The share price of Plexus Holdings went into freefall following a stark warning on profits.
January 28, 2016

Shares in Plexus Holdings (POS) were sent tumbling as the wellhead technology specialist added its name to the wave of profit warnings hitting the broader energy sector. The Aberdeen-based group, which markets its proprietary POS-GRIP wellhead systems, took an absolute battering on Monday, as shares fell 42 per cent on the previous day's closing price - and they're still southbound at the time of writing.

IC TIP: Buy at 55p

The group revealed that revenues for its December half-year were expected to come in below £7m, compared with £13.5m for the same period a year earlier. It gets worse - second-half revenues are now expected to be down by around 20 per cent on the interim result, an implied 56 per cent fall year on year.

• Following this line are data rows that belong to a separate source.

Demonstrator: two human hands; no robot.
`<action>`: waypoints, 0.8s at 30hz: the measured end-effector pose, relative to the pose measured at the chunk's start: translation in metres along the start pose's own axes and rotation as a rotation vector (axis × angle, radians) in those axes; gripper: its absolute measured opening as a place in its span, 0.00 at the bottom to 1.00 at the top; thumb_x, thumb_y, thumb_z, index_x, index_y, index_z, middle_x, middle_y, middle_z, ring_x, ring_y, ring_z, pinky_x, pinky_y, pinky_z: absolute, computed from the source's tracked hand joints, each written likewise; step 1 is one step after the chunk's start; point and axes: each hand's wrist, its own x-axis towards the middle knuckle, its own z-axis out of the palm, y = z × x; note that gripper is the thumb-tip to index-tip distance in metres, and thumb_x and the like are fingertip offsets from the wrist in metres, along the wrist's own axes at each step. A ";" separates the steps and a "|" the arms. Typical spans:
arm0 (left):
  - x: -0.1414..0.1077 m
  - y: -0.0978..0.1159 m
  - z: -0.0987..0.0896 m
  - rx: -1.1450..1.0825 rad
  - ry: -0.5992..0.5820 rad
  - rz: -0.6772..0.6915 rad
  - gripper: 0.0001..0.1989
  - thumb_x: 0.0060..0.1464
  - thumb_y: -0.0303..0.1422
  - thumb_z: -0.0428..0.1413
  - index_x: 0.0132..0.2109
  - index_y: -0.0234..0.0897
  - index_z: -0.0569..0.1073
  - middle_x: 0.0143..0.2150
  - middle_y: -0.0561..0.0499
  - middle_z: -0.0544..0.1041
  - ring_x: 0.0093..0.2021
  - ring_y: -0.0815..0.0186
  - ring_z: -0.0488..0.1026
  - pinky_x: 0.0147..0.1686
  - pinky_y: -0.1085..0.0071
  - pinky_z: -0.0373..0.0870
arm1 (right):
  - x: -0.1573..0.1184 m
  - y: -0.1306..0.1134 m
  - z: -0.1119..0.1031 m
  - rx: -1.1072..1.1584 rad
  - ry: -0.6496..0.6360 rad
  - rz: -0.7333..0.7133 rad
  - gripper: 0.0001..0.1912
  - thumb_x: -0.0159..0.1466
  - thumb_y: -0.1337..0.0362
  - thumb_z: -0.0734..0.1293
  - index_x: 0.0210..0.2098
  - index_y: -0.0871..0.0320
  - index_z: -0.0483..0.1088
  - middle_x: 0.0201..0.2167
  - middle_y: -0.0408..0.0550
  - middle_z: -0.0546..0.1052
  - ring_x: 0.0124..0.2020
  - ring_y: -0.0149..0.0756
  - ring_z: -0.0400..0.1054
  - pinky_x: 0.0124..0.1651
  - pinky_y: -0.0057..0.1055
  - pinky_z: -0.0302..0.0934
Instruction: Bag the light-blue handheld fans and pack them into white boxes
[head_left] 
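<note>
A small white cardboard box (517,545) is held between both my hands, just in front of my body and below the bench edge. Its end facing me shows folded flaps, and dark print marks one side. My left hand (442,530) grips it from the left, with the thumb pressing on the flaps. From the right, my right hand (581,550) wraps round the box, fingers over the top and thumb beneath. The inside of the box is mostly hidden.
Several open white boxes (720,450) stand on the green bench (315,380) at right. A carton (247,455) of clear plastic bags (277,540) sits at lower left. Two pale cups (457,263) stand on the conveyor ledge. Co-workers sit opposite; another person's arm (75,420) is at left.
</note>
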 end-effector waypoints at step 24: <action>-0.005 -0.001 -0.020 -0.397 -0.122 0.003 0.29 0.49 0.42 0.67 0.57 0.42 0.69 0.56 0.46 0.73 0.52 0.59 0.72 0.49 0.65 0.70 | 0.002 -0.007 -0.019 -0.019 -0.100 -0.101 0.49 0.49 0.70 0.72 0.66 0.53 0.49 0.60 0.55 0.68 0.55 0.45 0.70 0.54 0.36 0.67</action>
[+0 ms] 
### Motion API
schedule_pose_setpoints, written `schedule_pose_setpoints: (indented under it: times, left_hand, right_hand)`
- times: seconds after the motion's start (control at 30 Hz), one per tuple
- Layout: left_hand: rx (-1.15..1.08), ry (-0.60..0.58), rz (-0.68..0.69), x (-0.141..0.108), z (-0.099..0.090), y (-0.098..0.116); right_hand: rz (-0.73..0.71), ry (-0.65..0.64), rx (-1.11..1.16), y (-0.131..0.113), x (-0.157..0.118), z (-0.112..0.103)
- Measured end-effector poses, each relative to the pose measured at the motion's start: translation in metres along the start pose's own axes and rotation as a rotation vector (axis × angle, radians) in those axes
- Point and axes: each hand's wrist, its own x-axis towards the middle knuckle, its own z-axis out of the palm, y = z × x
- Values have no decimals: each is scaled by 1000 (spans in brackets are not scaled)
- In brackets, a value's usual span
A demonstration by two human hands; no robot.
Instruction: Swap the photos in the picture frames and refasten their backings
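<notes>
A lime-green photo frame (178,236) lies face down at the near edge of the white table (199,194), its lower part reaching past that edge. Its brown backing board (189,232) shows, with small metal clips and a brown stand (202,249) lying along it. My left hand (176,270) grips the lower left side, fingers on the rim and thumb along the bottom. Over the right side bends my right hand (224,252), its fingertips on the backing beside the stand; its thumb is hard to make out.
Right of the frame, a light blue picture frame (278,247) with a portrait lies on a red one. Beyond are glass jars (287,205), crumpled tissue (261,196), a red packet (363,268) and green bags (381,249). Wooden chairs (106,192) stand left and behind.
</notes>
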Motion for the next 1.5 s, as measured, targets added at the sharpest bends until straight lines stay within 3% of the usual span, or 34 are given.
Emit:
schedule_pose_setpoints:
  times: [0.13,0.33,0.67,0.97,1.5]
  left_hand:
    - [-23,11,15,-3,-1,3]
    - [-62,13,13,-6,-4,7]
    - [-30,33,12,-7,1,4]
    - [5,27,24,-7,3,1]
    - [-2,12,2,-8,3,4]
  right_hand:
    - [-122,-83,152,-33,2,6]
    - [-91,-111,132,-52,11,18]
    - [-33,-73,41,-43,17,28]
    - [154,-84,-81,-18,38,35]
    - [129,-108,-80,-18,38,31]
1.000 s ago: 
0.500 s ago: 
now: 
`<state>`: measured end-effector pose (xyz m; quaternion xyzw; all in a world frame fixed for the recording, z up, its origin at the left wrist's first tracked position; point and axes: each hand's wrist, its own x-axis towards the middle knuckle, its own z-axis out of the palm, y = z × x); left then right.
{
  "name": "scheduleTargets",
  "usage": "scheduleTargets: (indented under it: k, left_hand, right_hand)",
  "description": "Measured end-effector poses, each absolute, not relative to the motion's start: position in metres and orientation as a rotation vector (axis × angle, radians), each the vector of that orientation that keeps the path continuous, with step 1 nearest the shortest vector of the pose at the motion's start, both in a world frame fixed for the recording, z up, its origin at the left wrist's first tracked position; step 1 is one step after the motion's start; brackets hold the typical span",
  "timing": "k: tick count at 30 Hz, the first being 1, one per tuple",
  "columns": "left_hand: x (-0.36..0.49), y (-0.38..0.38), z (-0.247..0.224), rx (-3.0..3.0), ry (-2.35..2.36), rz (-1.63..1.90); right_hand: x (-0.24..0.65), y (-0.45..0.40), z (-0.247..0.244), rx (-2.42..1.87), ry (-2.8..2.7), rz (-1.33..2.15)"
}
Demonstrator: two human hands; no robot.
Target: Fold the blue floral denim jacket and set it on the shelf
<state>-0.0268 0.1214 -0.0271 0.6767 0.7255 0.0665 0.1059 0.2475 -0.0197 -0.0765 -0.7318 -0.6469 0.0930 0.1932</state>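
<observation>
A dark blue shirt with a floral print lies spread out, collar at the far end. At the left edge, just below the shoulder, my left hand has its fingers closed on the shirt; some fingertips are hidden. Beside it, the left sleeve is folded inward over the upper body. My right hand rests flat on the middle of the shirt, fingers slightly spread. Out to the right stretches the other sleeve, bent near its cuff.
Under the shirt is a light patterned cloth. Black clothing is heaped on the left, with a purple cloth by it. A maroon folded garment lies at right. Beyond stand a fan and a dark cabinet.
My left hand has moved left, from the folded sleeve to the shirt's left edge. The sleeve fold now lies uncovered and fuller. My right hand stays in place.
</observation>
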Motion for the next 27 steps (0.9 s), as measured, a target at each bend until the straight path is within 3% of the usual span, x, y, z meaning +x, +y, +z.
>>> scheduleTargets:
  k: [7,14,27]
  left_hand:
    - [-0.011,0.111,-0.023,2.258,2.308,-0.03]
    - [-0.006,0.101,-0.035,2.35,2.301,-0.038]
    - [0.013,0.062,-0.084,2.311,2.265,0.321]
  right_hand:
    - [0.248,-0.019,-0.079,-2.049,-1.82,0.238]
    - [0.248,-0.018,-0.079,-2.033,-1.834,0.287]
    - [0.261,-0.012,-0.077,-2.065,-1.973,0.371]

Plexus' heavy reliance on North Sea remits has left the group exposed to a sharp contraction in capital budgets. Nowhere has the prolonged oil price slump been more acutely felt than the UK Continental Shelf (UKCS). An uncompetitive tax regime, coupled with ageing assets and high production costs have hobbled the domestic oil and gas industry - and the dozens of offshore contractors that serve it.

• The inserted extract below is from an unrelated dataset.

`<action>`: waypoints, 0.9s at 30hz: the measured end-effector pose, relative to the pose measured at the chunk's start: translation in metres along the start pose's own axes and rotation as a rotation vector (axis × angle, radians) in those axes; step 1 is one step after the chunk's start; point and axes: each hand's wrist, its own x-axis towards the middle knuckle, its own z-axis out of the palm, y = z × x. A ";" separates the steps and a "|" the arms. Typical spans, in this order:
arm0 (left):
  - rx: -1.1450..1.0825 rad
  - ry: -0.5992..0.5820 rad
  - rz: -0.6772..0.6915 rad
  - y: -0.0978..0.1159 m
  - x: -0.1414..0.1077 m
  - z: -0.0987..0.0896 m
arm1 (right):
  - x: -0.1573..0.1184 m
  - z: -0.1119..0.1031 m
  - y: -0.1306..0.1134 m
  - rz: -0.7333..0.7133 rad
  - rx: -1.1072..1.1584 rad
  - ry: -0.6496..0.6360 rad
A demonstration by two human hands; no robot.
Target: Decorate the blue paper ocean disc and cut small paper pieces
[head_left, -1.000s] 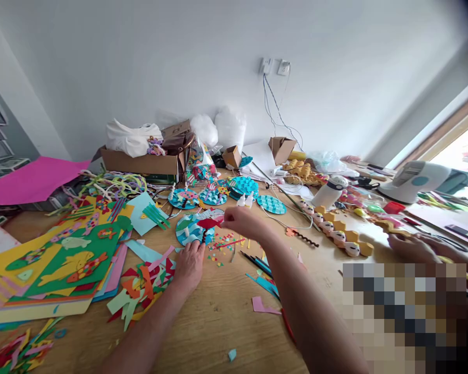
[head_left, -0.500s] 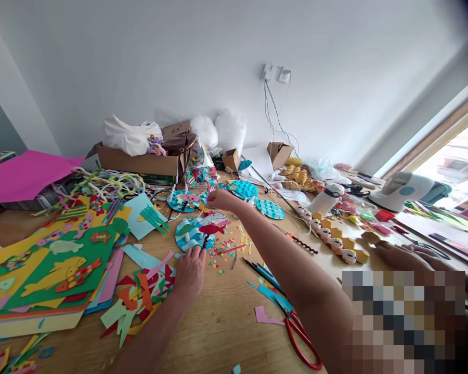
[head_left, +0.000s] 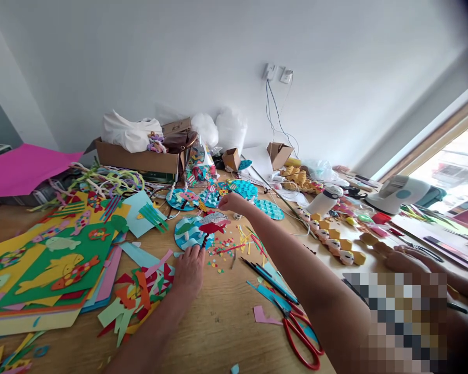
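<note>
My left hand (head_left: 190, 267) is closed on the dark twisted stem of a red paper fish (head_left: 211, 228), low over the table. Just behind the fish is a blue round base (head_left: 187, 232) with wavy paper strips. My right hand (head_left: 231, 202) reaches forward beyond the fish, its fingers bent and seen from the back; whatever they may hold is hidden. More blue round bases (head_left: 181, 199) with paper fish stand behind it. Small confetti pieces (head_left: 221, 248) lie right of the left hand.
Red scissors (head_left: 302, 340) and dark pencils (head_left: 271, 278) lie under my right forearm. Paper scraps (head_left: 140, 296) and colored sheets (head_left: 62, 259) cover the left. Another person's hands (head_left: 409, 259) rest at the right, near egg-carton figures (head_left: 331, 241).
My right hand has moved a little to the right, away from the fish cluster. My left hand stays on the stem; the red fish is now turned slightly.
</note>
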 end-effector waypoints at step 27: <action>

Management had already set about diversifying the group's revenue streams even before it became obvious that Saudi Arabia and its Gulf partners were intent on playing hard ball to preserve market share. The diversification process was given impetus by an exclusive deal, signed last July, with Yantai Jereh Oilfield Services, a heavyweight Chinese oil services provider, which should accelerate the rollout of Plexus' wellhead equipment across Asia. And the day after the Plexus sell-off (the bulk of shares were hived off in the 68p-73p range), the group announced that it had entered into an exclusive licensing agreement with LLC Gusar and CJSC Konar, two Russian oil and gas equipment manufacturers, to undertake the rental, manufacture and servicing of Plexus' jack-up drilling wellhead exploration equipment in the Russian Federation and other former Soviet countries now collectively known as the Commonwealth of Independent States.

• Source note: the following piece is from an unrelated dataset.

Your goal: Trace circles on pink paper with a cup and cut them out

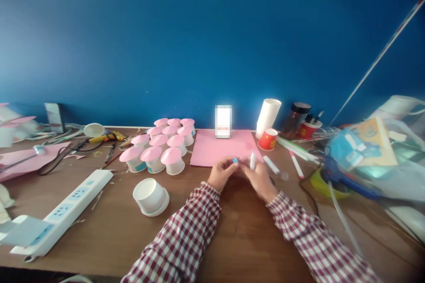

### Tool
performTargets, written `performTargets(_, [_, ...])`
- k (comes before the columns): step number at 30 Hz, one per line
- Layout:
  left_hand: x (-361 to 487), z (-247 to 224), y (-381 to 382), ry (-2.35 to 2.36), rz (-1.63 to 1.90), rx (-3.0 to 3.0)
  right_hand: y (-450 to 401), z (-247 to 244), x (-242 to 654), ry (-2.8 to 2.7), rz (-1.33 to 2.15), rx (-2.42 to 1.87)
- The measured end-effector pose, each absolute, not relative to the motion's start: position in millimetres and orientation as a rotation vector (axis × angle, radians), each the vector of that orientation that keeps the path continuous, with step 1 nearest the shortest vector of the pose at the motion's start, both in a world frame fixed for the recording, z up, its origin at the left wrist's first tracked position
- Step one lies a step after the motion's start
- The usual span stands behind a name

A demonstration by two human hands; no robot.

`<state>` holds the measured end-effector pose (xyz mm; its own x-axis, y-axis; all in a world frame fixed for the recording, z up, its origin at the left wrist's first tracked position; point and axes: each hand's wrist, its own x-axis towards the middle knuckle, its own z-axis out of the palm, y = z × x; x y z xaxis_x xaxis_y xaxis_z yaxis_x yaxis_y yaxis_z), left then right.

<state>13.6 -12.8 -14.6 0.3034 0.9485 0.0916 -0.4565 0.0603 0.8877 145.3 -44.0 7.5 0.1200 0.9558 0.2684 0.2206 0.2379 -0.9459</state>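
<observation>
My left hand [223, 174] is closed at the front edge of the pink sheet [219, 148], its thumb and fingers pinching a small blue piece [235, 160] whose kind I cannot make out. Close beside it, my right hand [260, 177] is closed with a white marker [253, 161] standing up between its fingers. The fingertips of both hands nearly meet, and what lies between them is partly hidden. A white cap-like tube [271, 165] rests just right of my right hand. To the left, several paper cups with pink disc tops [172, 156] stand in rows.
White cups [151, 196] sit left of my arms. A power strip [71, 208] lies further left, near a yellow glue gun [106, 137]. Behind the sheet is a phone-like white screen [223, 121]. A red cup [268, 139], tall white cups [268, 115] and plastic bags [365, 154] occupy the right.
</observation>
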Motion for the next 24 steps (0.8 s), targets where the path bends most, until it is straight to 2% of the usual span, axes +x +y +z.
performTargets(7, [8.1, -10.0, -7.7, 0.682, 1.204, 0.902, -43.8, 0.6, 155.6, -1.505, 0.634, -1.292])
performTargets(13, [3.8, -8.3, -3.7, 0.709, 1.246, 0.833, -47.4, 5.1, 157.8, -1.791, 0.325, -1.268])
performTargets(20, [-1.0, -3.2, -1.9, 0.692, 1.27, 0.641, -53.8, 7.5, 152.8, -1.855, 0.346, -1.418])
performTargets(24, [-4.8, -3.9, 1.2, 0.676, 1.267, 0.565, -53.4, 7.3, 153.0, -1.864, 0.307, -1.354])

Valuations for Plexus, along with those for larger sector stablemate Hunting (HNTG), have been particularly vulnerable as both groups are largely reliant on equipment sales and/or leasing, whereas remits for contractors specialising in lower-margin maintenance functions have held up relatively well. We think both sector constituents have quality offerings, but the fear is they're floundering in uncharted waters.